The problem: Repeat the lines below exactly as written, please, from the line with "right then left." to the line with "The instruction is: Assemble", both lines included, and no others.

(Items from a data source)
=== Section Start ===
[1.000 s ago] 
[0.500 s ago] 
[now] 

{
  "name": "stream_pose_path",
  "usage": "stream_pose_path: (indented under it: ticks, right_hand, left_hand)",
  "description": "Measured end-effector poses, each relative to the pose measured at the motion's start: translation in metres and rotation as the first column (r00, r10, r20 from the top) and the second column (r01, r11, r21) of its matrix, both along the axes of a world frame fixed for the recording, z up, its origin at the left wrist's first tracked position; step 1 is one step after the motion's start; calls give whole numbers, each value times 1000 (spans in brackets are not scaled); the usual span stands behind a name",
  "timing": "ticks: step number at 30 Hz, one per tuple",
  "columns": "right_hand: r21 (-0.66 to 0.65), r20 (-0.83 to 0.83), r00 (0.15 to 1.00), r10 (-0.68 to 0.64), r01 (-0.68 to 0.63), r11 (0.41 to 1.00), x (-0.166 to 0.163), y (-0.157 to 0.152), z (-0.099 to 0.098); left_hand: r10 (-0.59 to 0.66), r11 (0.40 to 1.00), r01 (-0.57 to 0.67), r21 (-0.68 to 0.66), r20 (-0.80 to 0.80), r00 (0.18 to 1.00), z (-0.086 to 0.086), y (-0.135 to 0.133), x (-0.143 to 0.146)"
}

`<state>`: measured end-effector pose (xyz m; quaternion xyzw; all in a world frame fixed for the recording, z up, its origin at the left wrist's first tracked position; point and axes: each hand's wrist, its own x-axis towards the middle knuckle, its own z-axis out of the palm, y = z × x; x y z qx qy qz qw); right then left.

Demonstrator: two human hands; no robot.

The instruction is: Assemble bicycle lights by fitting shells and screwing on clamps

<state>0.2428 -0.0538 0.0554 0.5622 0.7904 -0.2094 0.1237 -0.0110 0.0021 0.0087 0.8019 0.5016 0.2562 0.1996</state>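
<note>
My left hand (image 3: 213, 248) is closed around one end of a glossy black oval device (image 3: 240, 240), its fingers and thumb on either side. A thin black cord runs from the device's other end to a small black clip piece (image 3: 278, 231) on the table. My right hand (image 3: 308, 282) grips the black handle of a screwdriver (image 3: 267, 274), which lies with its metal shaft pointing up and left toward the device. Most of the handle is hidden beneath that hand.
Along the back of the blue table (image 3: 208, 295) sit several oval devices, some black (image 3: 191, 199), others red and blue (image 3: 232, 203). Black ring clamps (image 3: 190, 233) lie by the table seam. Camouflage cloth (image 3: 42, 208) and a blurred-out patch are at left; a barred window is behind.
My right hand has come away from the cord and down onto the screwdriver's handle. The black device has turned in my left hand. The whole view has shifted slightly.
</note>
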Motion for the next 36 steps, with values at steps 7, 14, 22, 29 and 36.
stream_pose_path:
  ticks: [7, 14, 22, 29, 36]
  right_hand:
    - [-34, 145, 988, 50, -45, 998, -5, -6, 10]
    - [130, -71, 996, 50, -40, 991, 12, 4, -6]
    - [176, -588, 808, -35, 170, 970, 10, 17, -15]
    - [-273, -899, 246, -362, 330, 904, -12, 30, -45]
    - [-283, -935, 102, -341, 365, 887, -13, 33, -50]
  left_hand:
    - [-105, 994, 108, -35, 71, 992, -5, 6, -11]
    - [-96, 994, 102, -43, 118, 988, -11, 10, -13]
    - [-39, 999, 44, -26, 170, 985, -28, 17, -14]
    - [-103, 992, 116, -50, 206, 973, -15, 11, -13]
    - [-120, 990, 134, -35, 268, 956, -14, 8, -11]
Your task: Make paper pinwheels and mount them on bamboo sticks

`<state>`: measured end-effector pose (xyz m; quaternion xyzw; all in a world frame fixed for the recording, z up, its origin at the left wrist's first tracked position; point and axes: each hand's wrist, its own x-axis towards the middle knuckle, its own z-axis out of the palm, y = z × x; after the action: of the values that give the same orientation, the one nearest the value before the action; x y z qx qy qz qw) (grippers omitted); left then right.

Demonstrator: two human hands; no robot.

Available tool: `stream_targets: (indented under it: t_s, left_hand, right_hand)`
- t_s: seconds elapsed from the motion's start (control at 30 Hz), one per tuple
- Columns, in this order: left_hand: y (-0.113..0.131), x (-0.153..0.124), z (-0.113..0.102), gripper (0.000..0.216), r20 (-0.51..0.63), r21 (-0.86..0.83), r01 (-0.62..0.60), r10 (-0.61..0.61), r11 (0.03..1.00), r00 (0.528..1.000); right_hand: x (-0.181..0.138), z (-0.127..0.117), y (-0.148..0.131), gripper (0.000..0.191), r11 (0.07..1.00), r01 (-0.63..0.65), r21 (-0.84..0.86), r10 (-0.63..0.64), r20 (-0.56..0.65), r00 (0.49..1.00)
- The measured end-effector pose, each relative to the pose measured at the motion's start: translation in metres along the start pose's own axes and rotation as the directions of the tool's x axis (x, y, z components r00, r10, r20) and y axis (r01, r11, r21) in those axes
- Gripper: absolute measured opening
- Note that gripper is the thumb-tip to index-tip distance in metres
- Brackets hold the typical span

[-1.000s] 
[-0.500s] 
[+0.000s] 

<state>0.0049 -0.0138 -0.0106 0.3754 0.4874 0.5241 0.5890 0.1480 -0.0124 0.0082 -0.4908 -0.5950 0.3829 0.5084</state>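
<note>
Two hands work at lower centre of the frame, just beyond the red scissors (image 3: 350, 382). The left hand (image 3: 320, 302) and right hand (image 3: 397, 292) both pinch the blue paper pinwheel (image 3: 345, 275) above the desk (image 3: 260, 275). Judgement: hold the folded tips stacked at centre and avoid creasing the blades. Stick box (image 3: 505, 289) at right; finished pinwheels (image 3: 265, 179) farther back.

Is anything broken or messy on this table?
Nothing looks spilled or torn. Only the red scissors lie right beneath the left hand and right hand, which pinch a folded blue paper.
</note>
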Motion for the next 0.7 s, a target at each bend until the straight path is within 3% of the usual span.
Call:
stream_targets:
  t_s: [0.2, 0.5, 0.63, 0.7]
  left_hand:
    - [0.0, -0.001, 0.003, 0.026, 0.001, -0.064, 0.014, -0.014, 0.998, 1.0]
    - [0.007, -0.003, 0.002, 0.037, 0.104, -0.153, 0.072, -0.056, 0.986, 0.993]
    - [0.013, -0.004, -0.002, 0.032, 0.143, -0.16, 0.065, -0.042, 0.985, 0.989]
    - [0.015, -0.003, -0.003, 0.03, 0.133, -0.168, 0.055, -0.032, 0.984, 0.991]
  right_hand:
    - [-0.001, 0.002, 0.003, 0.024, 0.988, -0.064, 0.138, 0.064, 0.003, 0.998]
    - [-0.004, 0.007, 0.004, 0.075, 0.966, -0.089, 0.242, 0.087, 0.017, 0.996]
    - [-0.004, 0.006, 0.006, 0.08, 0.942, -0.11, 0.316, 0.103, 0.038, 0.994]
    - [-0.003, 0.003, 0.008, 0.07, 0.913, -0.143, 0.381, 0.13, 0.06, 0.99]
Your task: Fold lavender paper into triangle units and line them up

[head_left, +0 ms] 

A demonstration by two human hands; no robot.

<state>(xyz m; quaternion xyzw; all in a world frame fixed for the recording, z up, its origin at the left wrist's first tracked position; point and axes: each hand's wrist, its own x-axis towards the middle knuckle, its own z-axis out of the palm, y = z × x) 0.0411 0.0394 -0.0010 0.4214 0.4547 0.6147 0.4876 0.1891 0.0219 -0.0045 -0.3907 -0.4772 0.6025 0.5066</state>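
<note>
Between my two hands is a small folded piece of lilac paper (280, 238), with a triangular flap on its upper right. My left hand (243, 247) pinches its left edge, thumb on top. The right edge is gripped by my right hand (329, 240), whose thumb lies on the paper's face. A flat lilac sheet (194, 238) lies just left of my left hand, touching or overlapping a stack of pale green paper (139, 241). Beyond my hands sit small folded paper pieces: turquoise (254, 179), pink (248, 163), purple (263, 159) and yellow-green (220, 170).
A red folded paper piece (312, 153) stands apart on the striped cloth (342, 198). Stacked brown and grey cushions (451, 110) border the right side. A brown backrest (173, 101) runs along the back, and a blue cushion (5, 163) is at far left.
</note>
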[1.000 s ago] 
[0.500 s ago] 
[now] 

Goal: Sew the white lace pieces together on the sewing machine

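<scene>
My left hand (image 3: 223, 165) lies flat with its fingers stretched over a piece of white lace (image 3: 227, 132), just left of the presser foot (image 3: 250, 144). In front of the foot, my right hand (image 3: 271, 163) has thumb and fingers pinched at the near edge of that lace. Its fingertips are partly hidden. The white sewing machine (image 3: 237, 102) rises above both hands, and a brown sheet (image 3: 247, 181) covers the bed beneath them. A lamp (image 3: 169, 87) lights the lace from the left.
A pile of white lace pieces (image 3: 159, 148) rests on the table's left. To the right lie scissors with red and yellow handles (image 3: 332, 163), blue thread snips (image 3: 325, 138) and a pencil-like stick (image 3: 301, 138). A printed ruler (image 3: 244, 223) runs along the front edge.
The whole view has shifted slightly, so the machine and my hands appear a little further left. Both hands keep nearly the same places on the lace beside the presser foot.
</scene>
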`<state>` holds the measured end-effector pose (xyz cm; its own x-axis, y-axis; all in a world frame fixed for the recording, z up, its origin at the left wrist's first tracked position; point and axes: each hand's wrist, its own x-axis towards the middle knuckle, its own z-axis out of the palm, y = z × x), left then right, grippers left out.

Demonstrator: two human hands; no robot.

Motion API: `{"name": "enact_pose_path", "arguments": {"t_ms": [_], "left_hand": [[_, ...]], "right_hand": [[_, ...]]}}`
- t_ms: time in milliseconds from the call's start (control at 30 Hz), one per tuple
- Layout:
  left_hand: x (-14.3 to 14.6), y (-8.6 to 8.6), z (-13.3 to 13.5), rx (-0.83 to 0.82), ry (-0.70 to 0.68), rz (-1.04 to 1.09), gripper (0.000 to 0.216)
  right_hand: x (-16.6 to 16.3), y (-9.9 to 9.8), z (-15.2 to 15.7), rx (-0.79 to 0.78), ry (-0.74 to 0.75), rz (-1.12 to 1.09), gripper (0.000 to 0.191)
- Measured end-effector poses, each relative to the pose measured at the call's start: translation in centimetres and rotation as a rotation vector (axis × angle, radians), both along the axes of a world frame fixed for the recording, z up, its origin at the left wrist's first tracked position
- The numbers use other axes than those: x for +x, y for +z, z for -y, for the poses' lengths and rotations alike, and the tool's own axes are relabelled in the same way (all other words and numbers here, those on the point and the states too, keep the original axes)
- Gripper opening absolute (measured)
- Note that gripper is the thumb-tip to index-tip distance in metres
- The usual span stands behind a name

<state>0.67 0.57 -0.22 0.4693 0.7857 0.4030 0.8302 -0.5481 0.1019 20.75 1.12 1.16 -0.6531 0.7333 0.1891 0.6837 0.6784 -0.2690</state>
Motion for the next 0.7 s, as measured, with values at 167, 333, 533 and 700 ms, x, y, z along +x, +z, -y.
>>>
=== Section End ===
Solution for this task:
`<state>`: measured end-effector pose (xyz m; quaternion xyzw; all in a world frame fixed for the recording, z up, its origin at the left wrist's first tracked position; point and axes: each hand's wrist, its own x-axis towards the middle knuckle, its own z-axis out of the palm, y = z × x; x y z qx qy qz qw); right then left.

Demonstrator: two human hands; no robot.

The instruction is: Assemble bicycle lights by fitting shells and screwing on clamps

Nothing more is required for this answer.